══ MATERIAL FOR THE TASK ══

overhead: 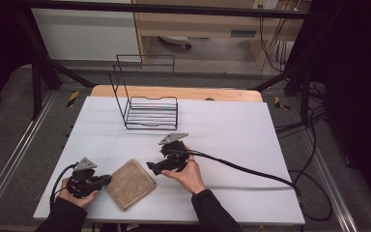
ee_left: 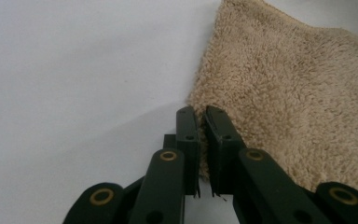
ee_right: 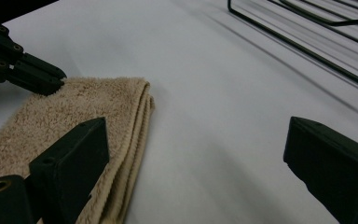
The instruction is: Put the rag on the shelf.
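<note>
- Your left gripper [overhead: 107, 180] sits at about 7 o'clock on the table, its jaws pinched together on the near-left edge of the folded tan towel [overhead: 130, 183]. In the left gripper view the jaw tips meet right at the towel's [ee_left: 289, 112] fringe, so this looks like an anchoring hold that keeps the cloth from sliding.
- Your right gripper [overhead: 150, 167] hovers just off the towel's 2 o'clock corner with its jaws spread wide and nothing between them. In the right gripper view the towel's [ee_right: 74, 121] folded edge lies just ahead at 10 o'clock, likely lined up for a second grab.
- The towel lies flat on the white table [overhead: 232, 135], near its front edge.
- A black wire rack [overhead: 147, 112] stands well apart at 12 o'clock, open side facing you, perhaps waiting to receive the towel.
</note>
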Motion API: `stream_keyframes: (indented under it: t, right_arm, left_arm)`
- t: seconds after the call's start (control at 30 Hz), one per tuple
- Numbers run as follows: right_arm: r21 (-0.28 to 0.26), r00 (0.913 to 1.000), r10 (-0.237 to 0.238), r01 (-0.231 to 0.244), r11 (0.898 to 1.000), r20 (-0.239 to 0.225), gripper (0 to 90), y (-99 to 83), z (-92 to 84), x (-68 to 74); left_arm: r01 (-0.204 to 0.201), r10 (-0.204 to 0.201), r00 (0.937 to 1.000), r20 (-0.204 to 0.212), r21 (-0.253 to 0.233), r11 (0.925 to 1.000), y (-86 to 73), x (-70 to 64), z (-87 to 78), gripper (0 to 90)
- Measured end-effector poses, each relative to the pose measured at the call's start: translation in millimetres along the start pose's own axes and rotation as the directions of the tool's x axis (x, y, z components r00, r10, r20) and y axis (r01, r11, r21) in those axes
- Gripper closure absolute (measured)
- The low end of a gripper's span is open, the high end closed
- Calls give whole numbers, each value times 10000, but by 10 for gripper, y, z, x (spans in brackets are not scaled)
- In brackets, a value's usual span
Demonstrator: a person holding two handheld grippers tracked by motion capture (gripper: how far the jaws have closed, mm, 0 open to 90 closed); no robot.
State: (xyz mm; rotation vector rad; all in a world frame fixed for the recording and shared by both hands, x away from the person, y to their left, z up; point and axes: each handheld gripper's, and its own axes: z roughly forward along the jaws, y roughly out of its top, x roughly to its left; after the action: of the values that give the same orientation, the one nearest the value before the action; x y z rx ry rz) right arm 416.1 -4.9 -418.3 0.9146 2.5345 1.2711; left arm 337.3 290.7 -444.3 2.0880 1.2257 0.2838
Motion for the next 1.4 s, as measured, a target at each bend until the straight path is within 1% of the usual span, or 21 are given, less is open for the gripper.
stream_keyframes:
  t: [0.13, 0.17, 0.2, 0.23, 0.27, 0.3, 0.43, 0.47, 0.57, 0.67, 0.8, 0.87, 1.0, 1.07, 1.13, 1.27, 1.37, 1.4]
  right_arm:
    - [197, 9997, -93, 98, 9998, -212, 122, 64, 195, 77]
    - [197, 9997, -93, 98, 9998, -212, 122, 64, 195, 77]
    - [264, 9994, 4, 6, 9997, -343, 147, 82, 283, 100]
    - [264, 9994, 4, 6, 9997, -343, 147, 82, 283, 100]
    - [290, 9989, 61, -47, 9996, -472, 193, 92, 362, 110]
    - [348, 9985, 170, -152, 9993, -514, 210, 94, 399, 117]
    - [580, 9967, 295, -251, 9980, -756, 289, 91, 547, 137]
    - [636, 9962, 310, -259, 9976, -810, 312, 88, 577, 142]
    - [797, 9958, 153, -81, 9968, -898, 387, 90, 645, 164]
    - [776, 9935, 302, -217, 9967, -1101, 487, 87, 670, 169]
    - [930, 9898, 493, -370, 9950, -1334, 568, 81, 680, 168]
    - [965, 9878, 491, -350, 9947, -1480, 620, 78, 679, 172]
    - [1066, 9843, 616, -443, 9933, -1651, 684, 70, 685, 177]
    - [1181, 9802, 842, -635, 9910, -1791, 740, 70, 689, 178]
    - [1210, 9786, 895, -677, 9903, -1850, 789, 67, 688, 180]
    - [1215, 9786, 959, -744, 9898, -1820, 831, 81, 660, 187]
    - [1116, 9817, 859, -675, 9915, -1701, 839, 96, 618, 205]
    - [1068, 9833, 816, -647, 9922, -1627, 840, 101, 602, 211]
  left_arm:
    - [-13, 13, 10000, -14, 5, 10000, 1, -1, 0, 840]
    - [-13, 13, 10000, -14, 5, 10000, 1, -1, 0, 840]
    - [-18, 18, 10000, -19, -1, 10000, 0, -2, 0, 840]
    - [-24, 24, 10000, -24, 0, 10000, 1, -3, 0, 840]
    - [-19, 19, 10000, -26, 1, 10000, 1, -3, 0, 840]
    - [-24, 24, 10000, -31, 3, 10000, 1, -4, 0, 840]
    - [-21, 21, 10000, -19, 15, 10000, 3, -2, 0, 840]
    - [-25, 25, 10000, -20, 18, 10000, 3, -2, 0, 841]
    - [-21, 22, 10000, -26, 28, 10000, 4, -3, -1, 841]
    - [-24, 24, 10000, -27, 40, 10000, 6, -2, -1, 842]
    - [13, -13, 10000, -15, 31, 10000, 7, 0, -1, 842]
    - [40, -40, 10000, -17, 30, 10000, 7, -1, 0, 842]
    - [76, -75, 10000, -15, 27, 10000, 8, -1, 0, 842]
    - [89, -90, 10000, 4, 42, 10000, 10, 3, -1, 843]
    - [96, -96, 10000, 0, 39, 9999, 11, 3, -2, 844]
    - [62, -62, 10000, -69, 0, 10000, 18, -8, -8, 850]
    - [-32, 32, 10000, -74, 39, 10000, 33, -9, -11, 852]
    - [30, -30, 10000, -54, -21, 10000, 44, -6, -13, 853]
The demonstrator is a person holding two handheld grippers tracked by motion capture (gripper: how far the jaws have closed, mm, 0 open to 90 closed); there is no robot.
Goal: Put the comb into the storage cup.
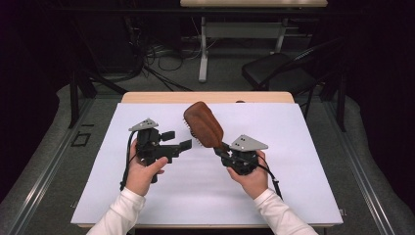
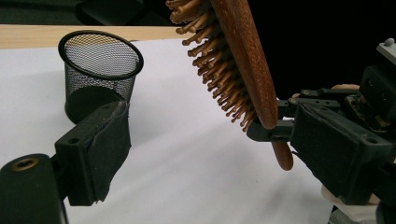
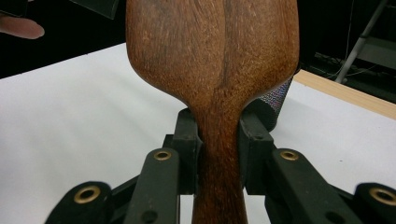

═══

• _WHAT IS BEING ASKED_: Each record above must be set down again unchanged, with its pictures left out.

• _RESPONSE BELOW_:
overhead: 
ee_left: 
ee_right: 
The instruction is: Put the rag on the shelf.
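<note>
- Your left gripper [overhead: 107, 180] sits at about 7 o'clock on the table, its jaws pinched together on the near-left edge of the folded tan towel [overhead: 130, 183]. In the left gripper view the jaw tips meet right at the towel's [ee_left: 289, 112] fringe, so this looks like an anchoring hold that keeps the cloth from sliding.
- Your right gripper [overhead: 150, 167] hovers just off the towel's 2 o'clock corner with its jaws spread wide and nothing between them. In the right gripper view the towel's [ee_right: 74, 121] folded edge lies just ahead at 10 o'clock, likely lined up for a second grab.
- The towel lies flat on the white table [overhead: 232, 135], near its front edge.
- A black wire rack [overhead: 147, 112] stands well apart at 12 o'clock, open side facing you, perhaps waiting to receive the towel.
</note>
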Motion API: `stream_keyframes: (indented under it: t, right_arm, left_arm)`
- t: seconds after the call's start (control at 30 Hz), one per tuple
- Numbers run as follows: right_arm: r21 (-0.28 to 0.26), r00 (0.913 to 1.000), r10 (-0.237 to 0.238), r01 (-0.231 to 0.244), r11 (0.898 to 1.000), r20 (-0.239 to 0.225), gripper (0 to 90), y (-99 to 83), z (-92 to 84), x (-68 to 74); left_arm: r01 (-0.204 to 0.201), r10 (-0.204 to 0.201), r00 (0.937 to 1.000), r20 (-0.204 to 0.212), r21 (-0.253 to 0.233), r11 (0.925 to 1.000), y (-86 to 73), x (-70 to 64), z (-87 to 78), gripper (0 to 90)
- Measured end-effector poses, each relative to the pose measured at the call's start: translation in millimetres along the start pose's own axes and rotation as the directions of the tool's x axis (x, y, z components r00, r10, r20) and y axis (r01, r11, r21) in those axes
- Gripper closure absolute (measured)
- The low end of a gripper's span is open, the high end closed
- Calls give whole numbers, each value times 10000, but by 10 for gripper, y, z, x (spans in brackets are not scaled)
- In brackets, a value's usual span
Demonstrator: a person holding two handheld grippers tracked by motion capture (gripper: how far the jaws have closed, mm, 0 open to 90 closed); no robot.
State: (xyz mm; rotation vector rad; all in a world frame fixed for the recording and shared by both hands, x away from the person, y to their left, z up; point and axes: each handheld gripper's, and its own axes: z roughly forward along the jaws, y roughly out of its top, x roughly to its left; after the action: of the values that give the same orientation, the one nearest the value before the action; x y z rx ry rz) right arm 416.1 -4.9 -418.3 0.9146 2.5345 1.2711; left arm 337.3 290.7 -444.3 2.0880 1.2257 0.2838
Motion for the next 1.4 s, as measured, a target at each bend until the straight path is within 1% of the usual span, or 21 are given, less is open for the gripper.
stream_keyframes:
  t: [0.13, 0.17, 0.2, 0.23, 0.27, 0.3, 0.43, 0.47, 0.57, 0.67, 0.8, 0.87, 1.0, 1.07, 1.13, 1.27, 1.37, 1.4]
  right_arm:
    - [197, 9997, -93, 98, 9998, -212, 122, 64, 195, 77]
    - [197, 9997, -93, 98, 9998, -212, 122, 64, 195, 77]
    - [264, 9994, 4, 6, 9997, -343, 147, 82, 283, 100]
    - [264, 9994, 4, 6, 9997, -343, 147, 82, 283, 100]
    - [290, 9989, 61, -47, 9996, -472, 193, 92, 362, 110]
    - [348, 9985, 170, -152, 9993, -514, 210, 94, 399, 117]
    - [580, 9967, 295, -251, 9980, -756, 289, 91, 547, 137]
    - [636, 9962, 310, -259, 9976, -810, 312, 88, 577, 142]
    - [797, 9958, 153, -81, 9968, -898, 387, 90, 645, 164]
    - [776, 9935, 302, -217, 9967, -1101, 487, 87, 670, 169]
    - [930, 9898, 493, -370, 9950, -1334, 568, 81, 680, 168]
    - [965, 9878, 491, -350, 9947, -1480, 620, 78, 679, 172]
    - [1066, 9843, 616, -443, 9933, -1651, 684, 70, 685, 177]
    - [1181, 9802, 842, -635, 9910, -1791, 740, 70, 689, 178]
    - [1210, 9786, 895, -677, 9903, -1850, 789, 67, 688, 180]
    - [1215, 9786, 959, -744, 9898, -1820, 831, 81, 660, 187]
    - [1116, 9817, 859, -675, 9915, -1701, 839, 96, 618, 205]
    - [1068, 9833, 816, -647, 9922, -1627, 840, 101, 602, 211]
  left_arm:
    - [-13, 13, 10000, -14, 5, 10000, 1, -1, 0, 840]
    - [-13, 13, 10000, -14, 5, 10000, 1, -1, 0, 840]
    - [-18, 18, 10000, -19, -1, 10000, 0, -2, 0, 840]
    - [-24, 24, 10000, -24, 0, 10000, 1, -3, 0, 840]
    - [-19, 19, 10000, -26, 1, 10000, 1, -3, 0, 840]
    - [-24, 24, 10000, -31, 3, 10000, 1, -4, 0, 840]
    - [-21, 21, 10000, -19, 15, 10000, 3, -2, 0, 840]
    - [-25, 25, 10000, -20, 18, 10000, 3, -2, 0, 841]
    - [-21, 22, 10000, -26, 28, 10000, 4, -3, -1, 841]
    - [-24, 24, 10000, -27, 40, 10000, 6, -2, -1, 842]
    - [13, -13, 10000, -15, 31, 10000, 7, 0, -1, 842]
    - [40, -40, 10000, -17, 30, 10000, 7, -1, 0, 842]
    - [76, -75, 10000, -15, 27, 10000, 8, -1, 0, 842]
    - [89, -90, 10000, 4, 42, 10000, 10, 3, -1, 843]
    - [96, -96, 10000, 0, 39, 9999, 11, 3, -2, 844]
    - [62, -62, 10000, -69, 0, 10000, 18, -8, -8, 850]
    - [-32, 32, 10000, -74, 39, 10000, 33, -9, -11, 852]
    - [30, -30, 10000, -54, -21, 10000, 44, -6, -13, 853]
The demonstrator is a person holding two handheld grippers tracked by motion capture (gripper: how far the jaws have closed, mm, 0 open to 90 closed); there is no robot.
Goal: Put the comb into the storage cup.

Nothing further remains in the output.